The University of Pittsburgh School of Health and Rehabilitation Sciences (or SHRS) is located in Pittsburgh, Pennsylvania.

==History==
The school was founded in 1969 as the School of Health Related Professions. By 1971, the school had 23 full-time faculty members and had graduated 31 students with bachelor's degrees, 10 with master's degrees and 18 with post-baccalaureate certificates. Focused from its creation on entry-level professional education, the school began to focus more on research and advanced graduate school after 1989, under the guidance of then senior vice chancellor for health sciences Thomas Detre. The name of the school was changed in 1991 after Clifford E. Brubaker became Dean, at which time it was expanded with new programs and departments.

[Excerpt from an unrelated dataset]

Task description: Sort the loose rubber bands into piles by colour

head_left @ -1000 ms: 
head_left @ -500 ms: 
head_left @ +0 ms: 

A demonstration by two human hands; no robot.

In 2009-2010, the faculty had grown to over 100, with over 1,100 enrolled students.

==Academics==
SHRS offers undergraduate programs in: Athletic Training, Communication Science, Emergency Medicine, Health Information Management, Nutrition Science, and Rehabilitation Science. Graduate programs include: Audiology (AuD)/Speech-Language Pathology (MA/MS, CScD), Communication Science & Disorders (PhD), Health Informatics (MS), Nutrition & Dietetics (MS), Occupational Therapy (OTD, MS), Physical Therapy (DPT, MS), Physician Assistant Studies (MS), Prosthetics & Orthotics (MS), Clinical Rehabilitation and Mental Health Counseling (MS), Rehabilitation Technology (MRT), Rehabilitation Science (PhD), Sports Medicine (MS), and Sports Science (MS).

==Research==
SHRS faculty and students are active in basic, translational and clinical research. In 2017, SHRS budgets exceeded $21 million in external research funding. Areas of inquiry include: the measurement and study of motion; balance disorders; human performance; hearing disorders; speech, language and cognitive disorders; neuropsychological parameters; telerehabilitation; wheelchair performance and design; and data mining. SHRS research typically involves faculty from multiple departments, schools, as well as other institutions.

Clinical collaborations include several programs of the University of Pittsburgh Medical Center (e.g., Center for Assistive Technology, Institute for Rehabilitation and Research, Centers for Rehabilitation Services, Center for Sports Medicine, Comprehensive Spine Center, Facial Nerve Center).